Measuring detection effectiveness¶
Numbers don’t lie, though as Ankh-Morpork accountants demonstrate, they can be persuaded to remain very quiet about certain facts. Our metrics, however, are designed for transparency.
Detection rate per scenario¶
Definition: Percentage of attack phases detected by blue team
Calculation:
Detection Rate = (Detected Phases / Total Phases) × 100%
Example: Playbook 2 Results
Scenario: Playbook 2 - Credential Compromise
Total Phases: 4
Phase 1: Initial Access (Tor Login)
Status: DETECTED
Time to Detection: 67 seconds
Detection Method: Geographic anomaly alert + Tor exit node detection
Alert Quality: Excellent (sufficient context for investigation)
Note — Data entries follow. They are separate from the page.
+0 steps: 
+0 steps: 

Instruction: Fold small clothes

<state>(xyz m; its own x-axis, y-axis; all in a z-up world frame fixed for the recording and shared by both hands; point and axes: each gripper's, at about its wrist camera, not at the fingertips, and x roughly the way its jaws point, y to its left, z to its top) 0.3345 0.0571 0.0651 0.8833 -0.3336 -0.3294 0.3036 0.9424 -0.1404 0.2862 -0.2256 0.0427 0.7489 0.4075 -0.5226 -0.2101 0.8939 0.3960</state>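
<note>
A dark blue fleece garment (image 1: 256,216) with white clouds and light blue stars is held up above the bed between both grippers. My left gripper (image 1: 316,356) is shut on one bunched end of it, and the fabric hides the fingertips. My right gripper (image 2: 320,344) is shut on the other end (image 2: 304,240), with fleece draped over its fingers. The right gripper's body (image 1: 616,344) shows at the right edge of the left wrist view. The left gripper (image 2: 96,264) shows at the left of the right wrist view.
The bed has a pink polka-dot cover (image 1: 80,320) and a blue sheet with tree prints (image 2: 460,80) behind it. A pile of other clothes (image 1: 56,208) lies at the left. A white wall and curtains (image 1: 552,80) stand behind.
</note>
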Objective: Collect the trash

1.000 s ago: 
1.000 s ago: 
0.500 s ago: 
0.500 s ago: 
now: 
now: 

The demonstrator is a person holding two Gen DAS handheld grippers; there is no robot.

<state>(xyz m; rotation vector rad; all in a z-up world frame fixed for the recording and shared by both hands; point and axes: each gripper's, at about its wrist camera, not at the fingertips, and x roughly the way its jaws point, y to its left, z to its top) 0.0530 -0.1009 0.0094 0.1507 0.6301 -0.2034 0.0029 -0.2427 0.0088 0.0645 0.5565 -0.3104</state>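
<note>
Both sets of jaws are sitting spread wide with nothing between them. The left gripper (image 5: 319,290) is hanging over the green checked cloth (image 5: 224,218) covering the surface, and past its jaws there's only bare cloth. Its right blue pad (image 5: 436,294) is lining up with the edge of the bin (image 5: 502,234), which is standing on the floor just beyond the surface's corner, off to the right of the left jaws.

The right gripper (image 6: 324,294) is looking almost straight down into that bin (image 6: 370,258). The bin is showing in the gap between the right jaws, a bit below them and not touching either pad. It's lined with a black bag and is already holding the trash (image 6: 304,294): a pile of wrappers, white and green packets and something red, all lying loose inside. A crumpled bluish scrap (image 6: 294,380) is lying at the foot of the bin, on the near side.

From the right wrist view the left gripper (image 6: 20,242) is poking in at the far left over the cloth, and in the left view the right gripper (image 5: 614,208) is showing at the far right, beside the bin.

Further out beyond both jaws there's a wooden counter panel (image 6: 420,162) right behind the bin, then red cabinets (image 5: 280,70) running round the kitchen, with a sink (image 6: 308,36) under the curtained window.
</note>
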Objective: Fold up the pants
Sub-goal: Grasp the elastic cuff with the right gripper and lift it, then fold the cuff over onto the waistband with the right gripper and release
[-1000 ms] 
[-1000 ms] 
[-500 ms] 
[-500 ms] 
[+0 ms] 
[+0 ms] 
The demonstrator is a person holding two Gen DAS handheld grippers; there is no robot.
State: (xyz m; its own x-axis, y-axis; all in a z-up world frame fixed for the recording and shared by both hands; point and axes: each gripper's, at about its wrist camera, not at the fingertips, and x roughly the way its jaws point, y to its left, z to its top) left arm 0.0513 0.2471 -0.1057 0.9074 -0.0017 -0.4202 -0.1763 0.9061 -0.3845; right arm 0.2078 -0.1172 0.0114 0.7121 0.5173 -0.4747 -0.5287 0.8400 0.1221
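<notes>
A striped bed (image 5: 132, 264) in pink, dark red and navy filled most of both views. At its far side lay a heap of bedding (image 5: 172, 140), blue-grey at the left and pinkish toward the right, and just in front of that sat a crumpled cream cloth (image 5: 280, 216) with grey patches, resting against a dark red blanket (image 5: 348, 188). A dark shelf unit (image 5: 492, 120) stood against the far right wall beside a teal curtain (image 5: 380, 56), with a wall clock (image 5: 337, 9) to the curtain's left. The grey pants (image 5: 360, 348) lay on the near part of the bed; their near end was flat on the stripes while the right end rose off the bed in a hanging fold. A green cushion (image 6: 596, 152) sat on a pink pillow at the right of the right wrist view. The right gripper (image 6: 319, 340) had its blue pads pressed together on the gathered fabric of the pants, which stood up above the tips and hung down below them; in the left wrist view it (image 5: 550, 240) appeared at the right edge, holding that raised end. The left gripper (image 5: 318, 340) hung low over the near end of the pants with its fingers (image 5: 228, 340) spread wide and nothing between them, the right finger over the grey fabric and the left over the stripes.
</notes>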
Phase 2: Defence Evasion (ROA Request)
Status: DETECTED
Time to Detection: 145 seconds
Detection Method: ROA creation monitoring + correlation with Phase 1
Alert Quality: Good (some manual correlation required)
Phase 3: Impact (ROA Publication)
Status: DETECTED
Time to Detection: 45 seconds (from publication)
Detection Method: RPKI repository polling
Alert Quality: Fair (delayed due to polling interval)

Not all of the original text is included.